▼
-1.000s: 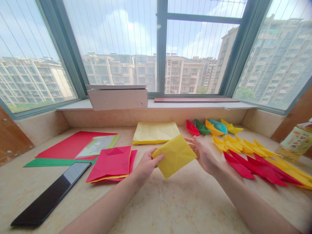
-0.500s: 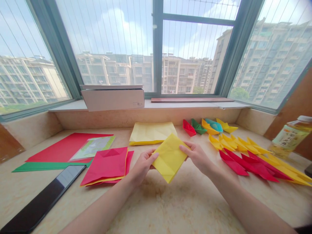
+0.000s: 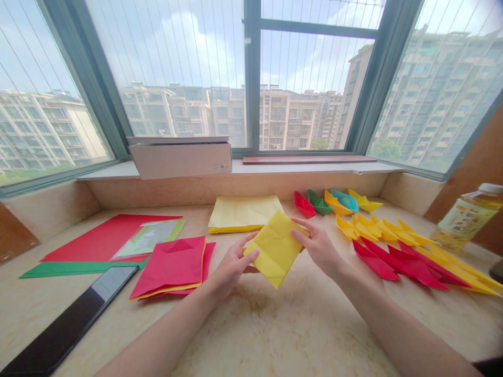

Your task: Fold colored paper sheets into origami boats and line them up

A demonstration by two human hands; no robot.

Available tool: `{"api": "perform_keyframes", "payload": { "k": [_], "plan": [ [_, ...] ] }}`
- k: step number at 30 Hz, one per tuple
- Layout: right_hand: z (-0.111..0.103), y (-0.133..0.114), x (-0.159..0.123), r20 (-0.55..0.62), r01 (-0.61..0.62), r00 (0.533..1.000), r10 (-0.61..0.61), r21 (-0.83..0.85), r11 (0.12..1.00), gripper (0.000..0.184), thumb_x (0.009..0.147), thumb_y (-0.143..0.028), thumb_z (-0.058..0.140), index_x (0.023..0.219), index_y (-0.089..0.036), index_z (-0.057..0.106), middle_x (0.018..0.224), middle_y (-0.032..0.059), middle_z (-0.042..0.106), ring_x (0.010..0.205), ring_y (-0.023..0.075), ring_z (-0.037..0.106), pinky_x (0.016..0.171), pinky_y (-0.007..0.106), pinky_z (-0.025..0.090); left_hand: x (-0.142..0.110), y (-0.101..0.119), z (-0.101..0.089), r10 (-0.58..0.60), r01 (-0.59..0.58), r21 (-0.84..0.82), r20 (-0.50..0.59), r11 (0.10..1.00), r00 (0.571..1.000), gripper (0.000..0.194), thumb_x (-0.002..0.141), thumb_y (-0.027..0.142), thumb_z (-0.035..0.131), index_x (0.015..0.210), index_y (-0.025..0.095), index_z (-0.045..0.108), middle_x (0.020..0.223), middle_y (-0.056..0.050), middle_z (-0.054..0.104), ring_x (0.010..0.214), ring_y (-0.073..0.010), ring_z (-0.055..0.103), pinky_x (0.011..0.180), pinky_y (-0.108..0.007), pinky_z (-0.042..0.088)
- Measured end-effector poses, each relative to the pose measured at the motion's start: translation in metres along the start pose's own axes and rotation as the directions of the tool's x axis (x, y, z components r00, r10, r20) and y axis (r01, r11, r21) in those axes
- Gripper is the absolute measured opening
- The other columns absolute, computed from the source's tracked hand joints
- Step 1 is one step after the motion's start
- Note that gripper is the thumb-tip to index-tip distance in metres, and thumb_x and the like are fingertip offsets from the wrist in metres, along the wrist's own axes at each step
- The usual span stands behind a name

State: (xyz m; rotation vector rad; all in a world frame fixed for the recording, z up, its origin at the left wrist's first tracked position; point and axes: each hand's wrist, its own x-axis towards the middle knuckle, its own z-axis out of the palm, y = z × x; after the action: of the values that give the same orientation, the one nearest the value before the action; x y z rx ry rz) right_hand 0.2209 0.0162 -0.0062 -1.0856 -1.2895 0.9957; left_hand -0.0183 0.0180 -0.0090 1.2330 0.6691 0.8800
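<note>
A folded square of yellow paper (image 3: 277,248) is held up over the counter between both hands. My left hand (image 3: 238,260) pinches its left corner, thumb on top and fingers behind. At the upper right edge, my right hand (image 3: 316,243) grips it the same way, thumb in front. Light creases cross the paper's face. Behind it lies a stack of pale yellow paper (image 3: 245,212). To the left of my left hand sits a pile of folded red and yellow squares (image 3: 173,267).
Several small paper boats (image 3: 322,203) stand at the back right, with flat yellow (image 3: 365,229) and red folded boats (image 3: 401,264) before them. A bottle (image 3: 467,217) stands far right. At left lie red sheets (image 3: 98,238), a phone (image 3: 74,319) and a plastic packet (image 3: 151,235).
The yellow square has turned slightly and risen a little. My right hand has moved slightly up and right along its edge; the left thumb has shifted a little.
</note>
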Motion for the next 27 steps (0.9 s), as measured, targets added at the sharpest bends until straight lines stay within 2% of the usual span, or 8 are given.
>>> {"api": "perform_keyframes", "payload": {
  "k": [4,6,9,13,17,20,23,27],
  "plan": [
    [0.002,-0.001,-0.002,0.061,0.017,0.998,-0.022,0.084,0.996,0.058,0.078,-0.049,0.073,0.129,-0.023,0.061,0.099,0.0061,0.075,0.087,0.0256,0.069,0.069,0.036,0.056,0.002,-0.003,0.001,-0.092,0.092,0.059,-0.007,0.994,0.996,0.050,0.079,0.043,0.073,0.121,0.016,0.065,0.108,-0.014,0.073,0.094,-0.0297,0.071,0.075,-0.036,0.057],
    [0.002,-0.002,-0.004,0.054,0.006,0.998,-0.011,0.085,0.996,0.065,0.078,-0.052,0.072,0.135,-0.023,0.056,0.098,0.0063,0.074,0.081,0.0241,0.069,0.065,0.034,0.055,0.003,-0.005,0.002,-0.079,0.081,0.059,-0.047,0.995,0.996,0.049,0.076,0.045,0.075,0.114,0.015,0.069,0.104,-0.014,0.074,0.092,-0.0305,0.071,0.075,-0.037,0.057],
    [0.002,-0.005,-0.005,0.090,-0.012,0.996,0.007,0.060,0.998,0.062,0.082,-0.057,0.066,0.132,-0.022,0.058,0.097,0.0075,0.074,0.075,0.0211,0.067,0.059,0.030,0.053,0.004,-0.006,0.002,-0.021,0.026,0.039,-0.103,0.999,0.994,0.051,0.075,0.046,0.076,0.115,0.015,0.068,0.102,-0.013,0.074,0.091,-0.0305,0.071,0.074,-0.038,0.058],
    [0.005,-0.005,-0.007,0.196,-0.044,0.980,0.034,0.048,0.998,0.045,0.084,-0.057,0.063,0.101,-0.017,0.073,0.085,0.0084,0.073,0.069,0.0182,0.065,0.059,0.028,0.052,0.004,-0.006,0.003,-0.013,0.015,0.016,-0.088,1.000,0.996,0.052,0.078,0.045,0.074,0.119,0.014,0.064,0.106,-0.014,0.073,0.093,-0.0296,0.071,0.074,-0.036,0.057],
    [0.008,-0.004,-0.008,0.153,0.006,0.988,-0.008,0.014,1.000,0.040,0.081,-0.055,0.067,0.087,-0.016,0.074,0.073,0.0060,0.071,0.058,0.0154,0.059,0.054,0.028,0.048,0.003,-0.006,0.005,0.008,-0.007,0.007,-0.098,1.000,0.995,0.061,0.078,0.041,0.074,0.129,0.016,0.051,0.107,-0.013,0.072,0.092,-0.0276,0.071,0.074,-0.035,0.057],
    [0.009,-0.004,-0.008,0.136,0.025,0.990,-0.025,0.002,1.000,0.040,0.080,-0.055,0.068,0.084,-0.016,0.074,0.071,0.0054,0.070,0.056,0.0152,0.058,0.051,0.028,0.047,0.003,-0.006,0.005,0.059,-0.056,0.030,-0.110,0.998,0.992,0.064,0.078,0.039,0.074,0.132,0.019,0.045,0.104,-0.010,0.073,0.088,-0.0261,0.072,0.072,-0.034,0.057],
    [0.010,-0.006,-0.008,0.132,-0.003,0.991,0.002,0.010,1.000,0.043,0.080,-0.058,0.067,0.087,-0.016,0.073,0.073,0.0060,0.070,0.057,0.0152,0.059,0.050,0.026,0.047,0.003,-0.005,0.005,0.054,-0.048,0.080,-0.074,0.996,0.996,0.050,0.079,0.040,0.073,0.119,0.017,0.055,0.103,-0.011,0.072,0.087,-0.0272,0.072,0.070,-0.034,0.058],
    [0.011,-0.010,-0.011,0.189,-0.035,0.982,0.026,0.041,0.999,0.053,0.082,-0.065,0.060,0.094,-0.015,0.071,0.077,0.0075,0.071,0.061,0.0160,0.061,0.053,0.026,0.048,0.002,-0.004,0.008,0.067,-0.057,0.083,-0.133,0.995,0.989,0.047,0.076,0.043,0.075,0.111,0.016,0.058,0.100,-0.010,0.072,0.084,-0.0276,0.072,0.066,-0.034,0.058]
  ]
}}
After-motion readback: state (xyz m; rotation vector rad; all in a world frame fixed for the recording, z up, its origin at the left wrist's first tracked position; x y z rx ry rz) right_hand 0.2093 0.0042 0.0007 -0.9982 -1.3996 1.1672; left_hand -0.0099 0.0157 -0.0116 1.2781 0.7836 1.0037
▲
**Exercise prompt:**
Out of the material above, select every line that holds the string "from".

**Expected answer:**
- The other columns absolute, computed from the source's tracked hand joints
- Note that gripper is the thumb-tip to index-tip distance in metres, and thumb_x and the like are fingertip offsets from the wrist in metres, along the wrist's own axes at each step

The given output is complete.